Absolutely. Especially in the male dominated business world. Also I realize that with men you’ve gotta be direct and to the point – which can seem harsh and terse. Wheras with women we share out feelings, we have a deeper empathy, and we bring that into business.
Who are your biggest female role models? How have they helped shape who you are today?

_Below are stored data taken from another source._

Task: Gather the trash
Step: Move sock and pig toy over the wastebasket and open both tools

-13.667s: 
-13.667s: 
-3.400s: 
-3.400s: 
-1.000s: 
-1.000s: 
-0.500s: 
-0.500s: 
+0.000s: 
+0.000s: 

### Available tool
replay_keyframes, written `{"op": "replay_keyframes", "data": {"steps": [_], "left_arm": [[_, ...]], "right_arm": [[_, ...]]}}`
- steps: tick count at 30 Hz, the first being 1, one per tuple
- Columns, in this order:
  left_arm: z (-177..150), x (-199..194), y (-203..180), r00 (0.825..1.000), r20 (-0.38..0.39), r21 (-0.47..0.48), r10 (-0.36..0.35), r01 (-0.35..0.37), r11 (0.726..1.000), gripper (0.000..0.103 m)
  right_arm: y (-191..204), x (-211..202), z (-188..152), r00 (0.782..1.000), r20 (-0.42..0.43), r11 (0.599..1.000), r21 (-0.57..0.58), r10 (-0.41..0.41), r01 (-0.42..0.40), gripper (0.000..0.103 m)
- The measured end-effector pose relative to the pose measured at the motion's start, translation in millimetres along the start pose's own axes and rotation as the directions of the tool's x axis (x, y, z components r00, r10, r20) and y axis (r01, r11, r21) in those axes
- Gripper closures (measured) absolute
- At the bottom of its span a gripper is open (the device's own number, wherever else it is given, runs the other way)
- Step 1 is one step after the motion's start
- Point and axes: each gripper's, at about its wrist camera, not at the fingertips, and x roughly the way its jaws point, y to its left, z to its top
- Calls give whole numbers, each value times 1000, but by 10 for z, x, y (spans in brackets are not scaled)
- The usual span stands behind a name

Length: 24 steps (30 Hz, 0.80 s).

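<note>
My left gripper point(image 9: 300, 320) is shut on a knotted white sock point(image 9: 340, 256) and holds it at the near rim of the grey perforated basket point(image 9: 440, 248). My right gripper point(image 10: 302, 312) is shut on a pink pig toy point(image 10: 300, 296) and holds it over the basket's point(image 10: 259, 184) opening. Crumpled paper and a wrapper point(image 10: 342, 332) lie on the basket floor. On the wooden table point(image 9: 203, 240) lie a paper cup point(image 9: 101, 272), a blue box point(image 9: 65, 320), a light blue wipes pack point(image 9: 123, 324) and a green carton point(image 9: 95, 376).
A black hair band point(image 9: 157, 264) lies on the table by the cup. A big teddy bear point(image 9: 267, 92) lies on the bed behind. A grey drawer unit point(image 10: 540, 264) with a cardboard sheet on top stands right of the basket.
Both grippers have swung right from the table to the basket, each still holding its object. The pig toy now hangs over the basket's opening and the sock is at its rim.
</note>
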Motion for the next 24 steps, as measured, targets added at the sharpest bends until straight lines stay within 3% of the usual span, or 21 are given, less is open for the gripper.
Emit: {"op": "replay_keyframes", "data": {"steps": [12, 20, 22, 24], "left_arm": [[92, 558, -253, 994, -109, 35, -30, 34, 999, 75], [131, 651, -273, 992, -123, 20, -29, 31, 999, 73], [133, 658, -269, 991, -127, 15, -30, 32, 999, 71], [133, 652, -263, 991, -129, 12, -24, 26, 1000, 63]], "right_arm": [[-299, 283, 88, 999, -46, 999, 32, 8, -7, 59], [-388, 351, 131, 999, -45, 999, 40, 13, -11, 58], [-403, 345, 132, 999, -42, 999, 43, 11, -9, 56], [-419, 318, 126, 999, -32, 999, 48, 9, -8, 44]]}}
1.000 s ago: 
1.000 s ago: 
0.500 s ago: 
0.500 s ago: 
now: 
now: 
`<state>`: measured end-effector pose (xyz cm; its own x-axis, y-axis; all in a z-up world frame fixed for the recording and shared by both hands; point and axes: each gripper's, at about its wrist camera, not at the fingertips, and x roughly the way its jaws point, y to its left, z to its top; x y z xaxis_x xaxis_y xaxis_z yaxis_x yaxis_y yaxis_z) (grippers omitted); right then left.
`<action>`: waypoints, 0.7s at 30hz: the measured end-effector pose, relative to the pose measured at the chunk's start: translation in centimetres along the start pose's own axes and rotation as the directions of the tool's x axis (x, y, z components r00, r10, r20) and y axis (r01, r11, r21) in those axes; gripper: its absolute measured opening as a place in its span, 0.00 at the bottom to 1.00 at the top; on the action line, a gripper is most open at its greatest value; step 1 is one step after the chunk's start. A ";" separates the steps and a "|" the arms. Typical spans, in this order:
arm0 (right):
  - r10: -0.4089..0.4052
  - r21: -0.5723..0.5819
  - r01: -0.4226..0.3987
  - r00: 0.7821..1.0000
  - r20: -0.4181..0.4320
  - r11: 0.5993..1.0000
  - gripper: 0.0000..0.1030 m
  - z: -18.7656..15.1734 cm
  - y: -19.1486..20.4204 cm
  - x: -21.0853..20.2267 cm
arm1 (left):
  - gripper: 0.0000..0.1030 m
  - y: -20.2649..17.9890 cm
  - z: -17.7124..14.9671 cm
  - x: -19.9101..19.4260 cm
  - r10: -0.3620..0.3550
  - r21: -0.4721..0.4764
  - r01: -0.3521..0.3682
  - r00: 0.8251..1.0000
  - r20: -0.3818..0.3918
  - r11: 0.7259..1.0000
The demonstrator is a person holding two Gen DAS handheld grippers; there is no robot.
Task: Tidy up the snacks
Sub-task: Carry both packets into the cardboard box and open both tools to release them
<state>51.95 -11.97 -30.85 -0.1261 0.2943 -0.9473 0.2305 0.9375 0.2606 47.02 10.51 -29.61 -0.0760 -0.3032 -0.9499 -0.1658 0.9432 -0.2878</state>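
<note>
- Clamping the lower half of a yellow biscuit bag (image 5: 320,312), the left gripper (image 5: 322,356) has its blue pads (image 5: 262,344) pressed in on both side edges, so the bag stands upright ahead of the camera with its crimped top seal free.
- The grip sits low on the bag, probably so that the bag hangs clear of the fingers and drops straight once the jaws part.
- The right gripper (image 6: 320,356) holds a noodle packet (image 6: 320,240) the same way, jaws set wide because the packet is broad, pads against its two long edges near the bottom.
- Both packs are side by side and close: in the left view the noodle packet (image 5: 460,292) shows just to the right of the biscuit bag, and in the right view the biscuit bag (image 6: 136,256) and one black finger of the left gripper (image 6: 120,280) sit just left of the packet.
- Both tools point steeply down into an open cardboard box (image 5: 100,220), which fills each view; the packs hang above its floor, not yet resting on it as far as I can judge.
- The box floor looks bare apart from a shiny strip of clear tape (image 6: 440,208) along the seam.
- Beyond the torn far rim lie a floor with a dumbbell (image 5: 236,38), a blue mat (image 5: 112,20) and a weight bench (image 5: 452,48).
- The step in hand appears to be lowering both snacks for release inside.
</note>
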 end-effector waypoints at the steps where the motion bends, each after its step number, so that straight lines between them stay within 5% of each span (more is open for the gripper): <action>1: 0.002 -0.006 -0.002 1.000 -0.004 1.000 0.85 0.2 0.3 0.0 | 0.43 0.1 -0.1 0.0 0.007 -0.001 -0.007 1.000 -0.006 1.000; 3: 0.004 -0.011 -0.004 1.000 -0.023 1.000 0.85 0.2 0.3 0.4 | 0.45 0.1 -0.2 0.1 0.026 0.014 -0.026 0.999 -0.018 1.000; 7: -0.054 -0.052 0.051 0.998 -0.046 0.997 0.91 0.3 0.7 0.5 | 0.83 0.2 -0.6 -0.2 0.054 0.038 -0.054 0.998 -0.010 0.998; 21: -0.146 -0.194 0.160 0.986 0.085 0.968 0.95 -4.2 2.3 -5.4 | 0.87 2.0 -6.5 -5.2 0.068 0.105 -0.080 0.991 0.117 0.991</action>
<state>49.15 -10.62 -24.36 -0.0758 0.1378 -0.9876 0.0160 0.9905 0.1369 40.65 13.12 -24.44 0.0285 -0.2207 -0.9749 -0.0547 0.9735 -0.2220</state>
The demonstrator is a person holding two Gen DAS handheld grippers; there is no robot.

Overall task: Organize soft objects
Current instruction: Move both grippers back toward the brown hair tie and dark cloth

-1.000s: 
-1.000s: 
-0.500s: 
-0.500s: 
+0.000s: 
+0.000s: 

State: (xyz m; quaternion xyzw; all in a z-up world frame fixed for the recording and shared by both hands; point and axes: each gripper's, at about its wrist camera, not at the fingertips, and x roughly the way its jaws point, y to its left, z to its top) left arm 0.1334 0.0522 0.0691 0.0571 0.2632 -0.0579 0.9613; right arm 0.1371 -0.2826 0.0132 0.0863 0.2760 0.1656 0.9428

My mom – she has the best fashion sense and eye for design.Leonie Dawson has inspired me to become an entrepreneur, embrace my spiritual self, and grow. Jill Bolt Taylor who inspired me with her book A Stroke of Insight and as a female scientist – we need more of that. Jen Sincero for her lightheartedness and silliness. Eleanor Gheith for believing in me, teaching me about self care, and holding space to just be like no other soul sister I know. Camille Wu for teaching me that it’s okay to feel. Makenna Johnston for keeping me focused and connected to my body. And there are so many more…

How do you deal with people you can’t like things “because you are a girl”? Have you encountered this?
Totally. When I told people I’m going to travel around the world by myself immediately I was told – You’ll Get Taken! *cue dramatic music* also you don’t know how to run a business – or you don’t run business that way. I’ve got my own style of doing things and that’s okay.
What advice would you give to young women who are afraid to express who feel like they can’t be a strong female?
Know that your emotions, interests, and dreams are just as valid as any guys’ – if not more so. We as females for thousands of years have been the caught, the subservient, and the brunt of the raped and pillaged.
We’ve evolved beyond that – where men and women can communicate effectively and complement each other. The driving male force with the female charm and intellectual capacity call for an amazing duo.